WASHINGTON -- The FDA has rejected the approval application for the sarcoma drug ridaforolimus, according to the drug developer.
In a complete response letter to Merck, FDA officials said additional clinical trials are needed to demonstrate the safety and efficacy of ridaforolimus, a member of the mTOR inhibitor class, posted Tuesday on the company's website.
The decision was not unexpected, since the FDA's Oncologic Drugs Advisory Committee voted 13-1 against approval during a meeting in March.

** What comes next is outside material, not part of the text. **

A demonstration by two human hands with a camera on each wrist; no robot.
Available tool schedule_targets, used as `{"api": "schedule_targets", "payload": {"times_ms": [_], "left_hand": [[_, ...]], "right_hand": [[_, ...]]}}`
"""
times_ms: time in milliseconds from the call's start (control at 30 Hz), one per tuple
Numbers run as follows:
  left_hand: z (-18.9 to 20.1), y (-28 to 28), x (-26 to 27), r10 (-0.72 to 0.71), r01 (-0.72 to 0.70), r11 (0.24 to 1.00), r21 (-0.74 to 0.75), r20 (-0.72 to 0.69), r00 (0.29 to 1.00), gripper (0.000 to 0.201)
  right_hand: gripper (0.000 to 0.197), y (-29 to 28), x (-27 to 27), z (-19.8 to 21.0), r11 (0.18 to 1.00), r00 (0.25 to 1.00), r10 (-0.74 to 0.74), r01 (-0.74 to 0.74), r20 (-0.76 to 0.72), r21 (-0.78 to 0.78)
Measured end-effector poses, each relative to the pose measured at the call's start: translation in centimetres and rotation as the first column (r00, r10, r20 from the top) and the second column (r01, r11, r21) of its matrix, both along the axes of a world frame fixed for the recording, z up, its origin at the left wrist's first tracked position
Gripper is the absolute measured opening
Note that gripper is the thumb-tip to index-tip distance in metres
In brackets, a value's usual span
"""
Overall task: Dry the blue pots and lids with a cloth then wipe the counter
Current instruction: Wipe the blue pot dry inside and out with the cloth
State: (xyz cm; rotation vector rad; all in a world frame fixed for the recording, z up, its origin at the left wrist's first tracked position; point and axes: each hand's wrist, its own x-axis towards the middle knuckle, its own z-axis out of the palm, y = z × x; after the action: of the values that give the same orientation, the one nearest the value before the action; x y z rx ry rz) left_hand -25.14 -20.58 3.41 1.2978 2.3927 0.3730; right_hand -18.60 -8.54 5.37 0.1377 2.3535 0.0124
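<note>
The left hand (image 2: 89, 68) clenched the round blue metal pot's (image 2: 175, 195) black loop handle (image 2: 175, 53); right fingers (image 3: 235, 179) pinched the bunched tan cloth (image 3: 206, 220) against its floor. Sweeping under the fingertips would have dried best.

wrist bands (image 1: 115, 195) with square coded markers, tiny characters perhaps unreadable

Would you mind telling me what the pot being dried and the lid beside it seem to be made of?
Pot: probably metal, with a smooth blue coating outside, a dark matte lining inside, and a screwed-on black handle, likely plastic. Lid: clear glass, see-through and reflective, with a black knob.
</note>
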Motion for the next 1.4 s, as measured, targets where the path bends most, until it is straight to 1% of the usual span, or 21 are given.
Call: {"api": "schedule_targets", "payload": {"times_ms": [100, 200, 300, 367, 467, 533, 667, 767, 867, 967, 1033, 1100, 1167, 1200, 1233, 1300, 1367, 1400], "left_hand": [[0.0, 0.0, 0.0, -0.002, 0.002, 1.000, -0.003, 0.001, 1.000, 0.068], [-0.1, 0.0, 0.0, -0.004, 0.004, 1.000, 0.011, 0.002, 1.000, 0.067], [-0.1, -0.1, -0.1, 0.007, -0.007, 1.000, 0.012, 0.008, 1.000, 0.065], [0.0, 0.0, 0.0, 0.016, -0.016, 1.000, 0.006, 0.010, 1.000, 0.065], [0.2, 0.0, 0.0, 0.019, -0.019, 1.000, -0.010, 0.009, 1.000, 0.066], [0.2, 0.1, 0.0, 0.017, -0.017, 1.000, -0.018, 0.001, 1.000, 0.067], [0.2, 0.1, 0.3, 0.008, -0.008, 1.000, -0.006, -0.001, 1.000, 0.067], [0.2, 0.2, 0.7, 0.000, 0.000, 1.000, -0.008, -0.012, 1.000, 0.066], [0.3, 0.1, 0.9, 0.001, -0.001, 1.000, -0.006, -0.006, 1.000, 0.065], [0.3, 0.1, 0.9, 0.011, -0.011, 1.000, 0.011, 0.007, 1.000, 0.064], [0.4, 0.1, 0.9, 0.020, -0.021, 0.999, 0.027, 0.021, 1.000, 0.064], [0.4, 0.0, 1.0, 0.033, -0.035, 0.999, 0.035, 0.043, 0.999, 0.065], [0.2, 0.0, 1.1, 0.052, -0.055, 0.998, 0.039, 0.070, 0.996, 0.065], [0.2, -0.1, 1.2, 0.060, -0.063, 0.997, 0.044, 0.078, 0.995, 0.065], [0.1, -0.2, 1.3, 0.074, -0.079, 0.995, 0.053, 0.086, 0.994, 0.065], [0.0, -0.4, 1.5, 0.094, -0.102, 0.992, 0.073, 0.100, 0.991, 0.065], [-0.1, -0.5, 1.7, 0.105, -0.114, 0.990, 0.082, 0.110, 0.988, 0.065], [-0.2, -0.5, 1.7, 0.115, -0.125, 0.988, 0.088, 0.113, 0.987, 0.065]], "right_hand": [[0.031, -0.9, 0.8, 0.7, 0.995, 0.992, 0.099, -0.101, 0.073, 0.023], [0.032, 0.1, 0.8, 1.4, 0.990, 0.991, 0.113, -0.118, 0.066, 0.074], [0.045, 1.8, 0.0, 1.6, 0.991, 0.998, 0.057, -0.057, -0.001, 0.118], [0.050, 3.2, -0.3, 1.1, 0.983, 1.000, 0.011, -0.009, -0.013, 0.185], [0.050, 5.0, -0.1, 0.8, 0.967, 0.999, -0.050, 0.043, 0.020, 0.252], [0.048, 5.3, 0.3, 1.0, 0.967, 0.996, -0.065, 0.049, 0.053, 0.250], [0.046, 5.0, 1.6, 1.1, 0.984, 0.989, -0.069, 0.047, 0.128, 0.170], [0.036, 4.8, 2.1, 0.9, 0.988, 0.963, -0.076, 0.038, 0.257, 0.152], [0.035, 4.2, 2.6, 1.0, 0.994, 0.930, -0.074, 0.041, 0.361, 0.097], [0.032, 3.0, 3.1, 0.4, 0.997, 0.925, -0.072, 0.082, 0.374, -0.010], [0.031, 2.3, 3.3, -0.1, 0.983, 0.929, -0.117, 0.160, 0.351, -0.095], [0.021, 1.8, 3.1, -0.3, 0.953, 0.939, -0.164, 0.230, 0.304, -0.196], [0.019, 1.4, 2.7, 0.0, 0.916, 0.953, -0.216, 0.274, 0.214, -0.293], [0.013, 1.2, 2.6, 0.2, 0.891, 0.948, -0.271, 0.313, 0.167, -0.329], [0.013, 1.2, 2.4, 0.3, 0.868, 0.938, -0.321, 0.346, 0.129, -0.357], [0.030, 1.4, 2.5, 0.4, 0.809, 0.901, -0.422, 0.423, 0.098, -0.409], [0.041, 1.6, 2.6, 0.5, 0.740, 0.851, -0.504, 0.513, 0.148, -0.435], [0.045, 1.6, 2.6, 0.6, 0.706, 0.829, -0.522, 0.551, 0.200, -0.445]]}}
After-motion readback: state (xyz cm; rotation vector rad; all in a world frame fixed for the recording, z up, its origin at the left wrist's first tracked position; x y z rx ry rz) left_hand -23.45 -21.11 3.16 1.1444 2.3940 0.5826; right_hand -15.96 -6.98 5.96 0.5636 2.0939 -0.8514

"Merck remains confident in the potential of ridaforolimus," Eric Rubin, MD, vice president of clinical research oncology, said in the statement. "We will continue to work closely with the FDA to define potential paths forward for this investigational therapy."
Merck is seeking approval of ridaforolimus as maintenance therapy for patients with metastatic soft-tissue or bone sarcomas that have responded or stabilized after chemotherapy. Phase III data submitted to the FDA showed a statistically significant 2-week improvement in median progression-free survival with ridaforolimus versus placebo and a nonsignificant 1.2-month improvement in overall survival.
Half the patients in the ridaforolimus arm discontinued therapy before the end of the trial because of adverse events, including stomatitis, which affected 82% of patients, and rash in 38%.
According to the statement, Merck will continue to work with FDA and regulatory agencies in other countries to win approval of ridaforolimus as maintenance therapy for sarcoma patients who benefited from chemotherapy.